When enabling IMU data you also need

  • IMU calibration (transformation between camera and IMU) as a camchain.yaml. Note that only the field cam0/T_cam_imu and optionally the noise values are read from this file.
  • a file containing IMU data. For each image it must contain an IMU 'measurement' with exactly the same timestamp. If the sensor does not output this, a fake measurement with this timestamp has to be interpolated in advance. The DM-VIO python tools contain a script to do this.
  • You should also set the IMU noise values (see configs/tumvi.yaml, configs/euroc.yaml, and configs/4seasons.yaml). You can read them from an Allan-Variance plot (either computed yourself or taken from datasheet of IMU). Note that often times these values are too small in practice and should be inflated by a large factor for optimal results.
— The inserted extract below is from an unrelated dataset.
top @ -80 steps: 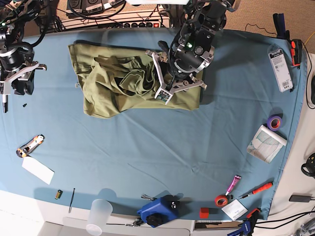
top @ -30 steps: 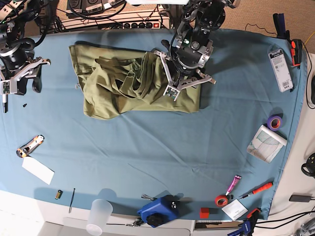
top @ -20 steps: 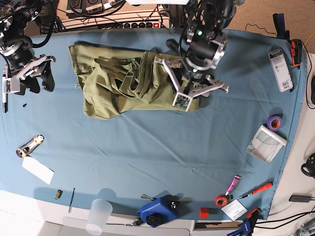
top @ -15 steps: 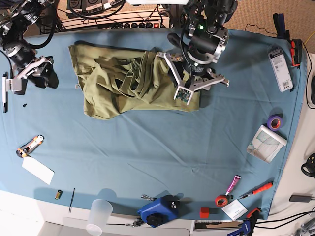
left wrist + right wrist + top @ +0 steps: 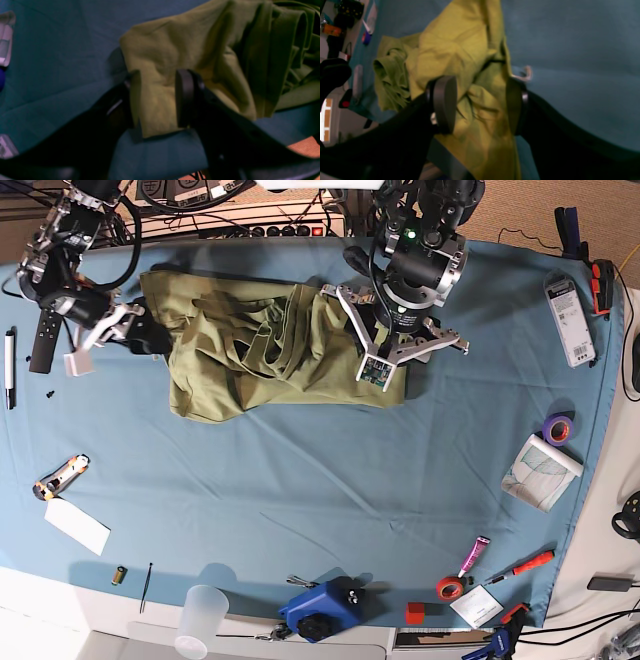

You can first set useimu=0 to try the visual-only system (basically DSO). If this does not work well for comparably slow motions, there is likely a problem with camera calibration which should be addressed first.

4 License

DM-VIO is based on Direct Sparse Odometry (DSO), which was developed by Jakob Engel at the Technical University of Munich and Intel. Like DSO, DM-VIO is licensed under the GNU General Public License Version 3 (GPLv3).